Suspicious credit cards
There are also suspicious-looking credit cards to look out for. For example, some cards might have characters that are not the same height, size, and style. Other characters might not be properly aligned. Further examples of these types of cards are that they appear to be re-embossed. In addition, they may have a damaged hologram and lack either a magnetic stripe or chip. Finally, a suspicious card might have an altered signature panel. If you’re a physical store owner, look out for these suspicious signs of a fraudulent card and do not accept it by swiping it through your card payment machine.
Algorithms and the human factor
Luckily, most banks, financial institutions, and payment providers have strict controls in place to detect credit card fraud. They make use of complex algorithms to determine typical cardholder behavior and flag any out-of-the-ordinary purchases as being fraudulent. But these algorithms won’t be of much help unless there’s a human factor involved. It is often a real person from your financial institution who will call you to find out if it’s really you making the purchases you’re making.
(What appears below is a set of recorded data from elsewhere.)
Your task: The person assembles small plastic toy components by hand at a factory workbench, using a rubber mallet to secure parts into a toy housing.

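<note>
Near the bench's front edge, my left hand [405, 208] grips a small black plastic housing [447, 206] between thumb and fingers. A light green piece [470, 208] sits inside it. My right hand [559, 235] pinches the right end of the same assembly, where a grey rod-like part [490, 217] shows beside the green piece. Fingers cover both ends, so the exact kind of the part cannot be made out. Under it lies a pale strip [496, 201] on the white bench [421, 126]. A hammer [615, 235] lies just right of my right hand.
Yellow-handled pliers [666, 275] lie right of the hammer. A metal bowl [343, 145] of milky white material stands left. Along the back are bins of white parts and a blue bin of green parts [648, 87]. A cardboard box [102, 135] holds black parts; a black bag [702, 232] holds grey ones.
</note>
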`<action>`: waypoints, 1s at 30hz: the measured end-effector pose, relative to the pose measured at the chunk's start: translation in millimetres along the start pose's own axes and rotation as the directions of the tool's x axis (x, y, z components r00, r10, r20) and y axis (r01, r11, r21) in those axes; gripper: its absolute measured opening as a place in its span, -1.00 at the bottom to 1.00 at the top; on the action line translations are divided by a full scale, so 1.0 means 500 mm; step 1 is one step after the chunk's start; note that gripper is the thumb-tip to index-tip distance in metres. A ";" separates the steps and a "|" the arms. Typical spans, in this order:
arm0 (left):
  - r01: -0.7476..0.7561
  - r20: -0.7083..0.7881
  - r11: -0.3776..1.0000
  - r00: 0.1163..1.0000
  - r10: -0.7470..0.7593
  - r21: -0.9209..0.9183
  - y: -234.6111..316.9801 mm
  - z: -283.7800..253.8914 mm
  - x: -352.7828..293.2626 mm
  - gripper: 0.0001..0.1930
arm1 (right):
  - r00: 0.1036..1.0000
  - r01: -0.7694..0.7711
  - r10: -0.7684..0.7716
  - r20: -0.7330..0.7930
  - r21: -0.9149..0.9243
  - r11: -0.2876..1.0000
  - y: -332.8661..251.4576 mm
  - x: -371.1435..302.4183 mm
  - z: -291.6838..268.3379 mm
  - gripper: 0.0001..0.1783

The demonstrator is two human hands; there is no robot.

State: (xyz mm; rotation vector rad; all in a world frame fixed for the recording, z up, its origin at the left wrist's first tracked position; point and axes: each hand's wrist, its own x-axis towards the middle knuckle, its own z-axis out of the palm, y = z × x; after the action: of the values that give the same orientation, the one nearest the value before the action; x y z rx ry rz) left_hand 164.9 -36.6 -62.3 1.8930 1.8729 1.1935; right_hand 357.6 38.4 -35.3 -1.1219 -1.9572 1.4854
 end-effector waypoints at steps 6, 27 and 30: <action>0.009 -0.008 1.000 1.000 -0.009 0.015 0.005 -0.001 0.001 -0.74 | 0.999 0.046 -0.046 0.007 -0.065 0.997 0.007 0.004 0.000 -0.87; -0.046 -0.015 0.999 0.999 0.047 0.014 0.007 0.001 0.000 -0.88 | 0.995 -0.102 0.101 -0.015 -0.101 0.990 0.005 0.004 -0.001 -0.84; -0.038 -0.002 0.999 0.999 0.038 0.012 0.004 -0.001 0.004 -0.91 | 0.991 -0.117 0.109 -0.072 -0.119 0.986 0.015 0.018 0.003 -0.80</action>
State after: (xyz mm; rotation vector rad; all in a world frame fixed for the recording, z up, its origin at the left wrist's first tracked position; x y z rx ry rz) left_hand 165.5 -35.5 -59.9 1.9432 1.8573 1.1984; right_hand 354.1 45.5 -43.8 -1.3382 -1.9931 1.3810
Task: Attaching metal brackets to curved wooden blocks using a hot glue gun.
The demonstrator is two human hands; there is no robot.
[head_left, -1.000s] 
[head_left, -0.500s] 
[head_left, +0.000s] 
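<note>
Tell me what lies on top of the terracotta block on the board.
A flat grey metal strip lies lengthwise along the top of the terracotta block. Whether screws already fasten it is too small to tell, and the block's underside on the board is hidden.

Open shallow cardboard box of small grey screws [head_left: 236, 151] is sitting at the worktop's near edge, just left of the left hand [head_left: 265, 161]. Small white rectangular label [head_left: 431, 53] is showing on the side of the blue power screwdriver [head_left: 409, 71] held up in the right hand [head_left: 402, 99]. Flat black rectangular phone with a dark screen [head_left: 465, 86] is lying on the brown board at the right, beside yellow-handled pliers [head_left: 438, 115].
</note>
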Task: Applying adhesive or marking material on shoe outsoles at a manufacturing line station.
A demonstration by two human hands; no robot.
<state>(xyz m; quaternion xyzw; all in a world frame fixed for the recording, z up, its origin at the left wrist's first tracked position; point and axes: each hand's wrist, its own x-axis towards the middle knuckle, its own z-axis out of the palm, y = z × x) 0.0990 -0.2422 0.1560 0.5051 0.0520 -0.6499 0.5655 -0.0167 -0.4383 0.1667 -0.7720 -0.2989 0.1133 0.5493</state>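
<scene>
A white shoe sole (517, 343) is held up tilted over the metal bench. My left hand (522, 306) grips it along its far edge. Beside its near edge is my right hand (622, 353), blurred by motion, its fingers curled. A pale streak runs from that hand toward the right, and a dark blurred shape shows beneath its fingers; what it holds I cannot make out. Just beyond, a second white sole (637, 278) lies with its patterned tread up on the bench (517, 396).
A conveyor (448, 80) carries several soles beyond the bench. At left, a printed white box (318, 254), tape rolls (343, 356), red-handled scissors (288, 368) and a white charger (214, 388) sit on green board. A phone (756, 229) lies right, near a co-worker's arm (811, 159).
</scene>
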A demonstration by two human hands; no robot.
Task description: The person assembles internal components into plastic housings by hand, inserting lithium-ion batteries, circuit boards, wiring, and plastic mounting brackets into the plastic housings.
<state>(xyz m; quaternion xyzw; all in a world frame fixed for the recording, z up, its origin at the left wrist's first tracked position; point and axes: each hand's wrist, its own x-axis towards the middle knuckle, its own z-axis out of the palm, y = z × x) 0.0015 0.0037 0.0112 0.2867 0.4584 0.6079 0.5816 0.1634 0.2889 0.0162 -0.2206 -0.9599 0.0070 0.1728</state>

However, be careful of phishing scams that try to trick you into believing that your bank has called you. These fraudsters will typically ask you for sensitive data that are only known to you. This is why you should be extra careful when receiving calls or even emails regarding the use of your card. Check, double-check and triple-check that the person calling you is really from your bank, be careful of clicking or downloading suspicious attachments, and avoid giving out your personal and sensitive information over the phone or via email, especially if this is out of the norm of your bank’s typical operating procedures.
Credit card fraud can seem like a scary experience, and it often leads to rather unpleasant consequences, one of which is the loss of your hard-earned funds. While there are remedies for addressing this issue, it’s a situation no one would like to find themself to be in in the first place. As a cardholder yourself and also as a business owner, always be aware of the purchases that are made at your store with various credit cards. Examine the cards carefully, check the customer’s behavior, look at the type of products they are buying. On the other hand, for online stores, look out for bulk purchases with high transaction amounts. Ultimately, if you notice anything suspicious, it’s your responsibility to report it right away. Red flags exist for a reason and if each one of us pays attention to them, then this social evil of credit card fraud can be addressed incrementally and for good.